### Task prompt:
Only one span of the material below is wanted. Output it exactly, from the line with "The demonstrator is" through the line with "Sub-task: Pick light", without any pictures.
····················
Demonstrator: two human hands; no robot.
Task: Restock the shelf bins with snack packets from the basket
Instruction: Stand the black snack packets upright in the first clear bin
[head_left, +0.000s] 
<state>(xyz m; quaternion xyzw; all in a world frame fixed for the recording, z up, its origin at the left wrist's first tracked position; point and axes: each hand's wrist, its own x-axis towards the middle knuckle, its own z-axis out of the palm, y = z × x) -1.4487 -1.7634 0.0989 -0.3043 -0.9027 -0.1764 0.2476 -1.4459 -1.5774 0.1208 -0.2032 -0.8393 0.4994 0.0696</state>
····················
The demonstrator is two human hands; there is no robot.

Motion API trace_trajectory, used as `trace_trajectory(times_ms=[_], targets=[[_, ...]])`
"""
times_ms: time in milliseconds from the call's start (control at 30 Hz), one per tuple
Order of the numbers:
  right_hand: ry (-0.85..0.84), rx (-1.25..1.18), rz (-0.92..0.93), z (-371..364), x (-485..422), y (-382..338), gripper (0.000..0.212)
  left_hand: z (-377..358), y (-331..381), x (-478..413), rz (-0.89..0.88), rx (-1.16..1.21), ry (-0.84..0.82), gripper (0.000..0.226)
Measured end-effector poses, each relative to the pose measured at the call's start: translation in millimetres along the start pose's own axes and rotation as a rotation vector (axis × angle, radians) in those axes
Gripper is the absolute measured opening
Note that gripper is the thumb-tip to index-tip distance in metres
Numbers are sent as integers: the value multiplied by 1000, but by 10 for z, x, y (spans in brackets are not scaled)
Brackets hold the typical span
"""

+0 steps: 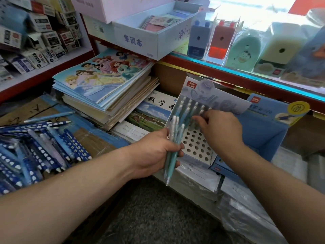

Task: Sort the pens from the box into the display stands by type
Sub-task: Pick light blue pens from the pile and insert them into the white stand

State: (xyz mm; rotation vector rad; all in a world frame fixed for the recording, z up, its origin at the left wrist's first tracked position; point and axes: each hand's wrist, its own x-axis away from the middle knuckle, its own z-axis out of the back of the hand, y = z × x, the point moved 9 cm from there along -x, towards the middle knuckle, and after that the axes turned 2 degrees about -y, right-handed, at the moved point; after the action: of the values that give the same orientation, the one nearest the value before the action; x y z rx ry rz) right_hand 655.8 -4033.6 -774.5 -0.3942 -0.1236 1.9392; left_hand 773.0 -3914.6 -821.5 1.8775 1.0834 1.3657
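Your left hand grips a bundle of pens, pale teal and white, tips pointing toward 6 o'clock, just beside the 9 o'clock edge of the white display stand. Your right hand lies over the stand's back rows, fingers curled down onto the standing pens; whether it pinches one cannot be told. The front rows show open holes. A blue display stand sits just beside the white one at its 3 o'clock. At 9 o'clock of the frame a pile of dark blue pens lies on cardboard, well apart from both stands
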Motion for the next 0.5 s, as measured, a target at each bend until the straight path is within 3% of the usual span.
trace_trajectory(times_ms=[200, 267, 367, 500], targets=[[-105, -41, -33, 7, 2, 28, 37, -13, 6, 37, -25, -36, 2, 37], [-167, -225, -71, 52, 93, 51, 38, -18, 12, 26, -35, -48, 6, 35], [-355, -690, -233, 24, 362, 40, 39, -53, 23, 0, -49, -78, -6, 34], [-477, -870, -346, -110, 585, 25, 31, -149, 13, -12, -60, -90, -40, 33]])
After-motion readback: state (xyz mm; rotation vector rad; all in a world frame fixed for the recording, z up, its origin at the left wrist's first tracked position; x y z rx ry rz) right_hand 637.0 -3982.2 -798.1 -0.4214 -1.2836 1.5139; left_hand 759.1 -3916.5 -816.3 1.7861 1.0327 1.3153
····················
### Problem solution:
The demonstrator is two human hands; there is no robot.

Motion API trace_trajectory, used as `trace_trajectory(times_ms=[_], targets=[[_, ...]])`
"""
times_ms: time in milliseconds from the call's start (control at 30 Hz), one per tuple
Order of the numbers:
  right_hand: ry (-0.85..0.84), rx (-1.25..1.18), rz (-0.92..0.93), z (-371..364), x (-485..422), y (-382..338), gripper (0.000..0.212)
  left_hand: z (-377..358), y (-331..381), x (-478..413), rz (-0.89..0.88), rx (-1.16..1.21), ry (-0.84..0.82), gripper (0.000..0.226)
Measured end-effector poses, each relative to the pose measured at the call's start: translation in millimetres along the start pose's own axes and rotation as a rotation vector (axis × angle, radians) in those axes
Gripper is the absolute measured opening
Note that gripper is the thumb-tip to index-tip distance in metres
Numbers are sent as integers: the value multiplied by 1000, but by 10 for z, x, y (spans in brackets are not scaled)
Brackets hold the typical span
"""

+0 steps: 

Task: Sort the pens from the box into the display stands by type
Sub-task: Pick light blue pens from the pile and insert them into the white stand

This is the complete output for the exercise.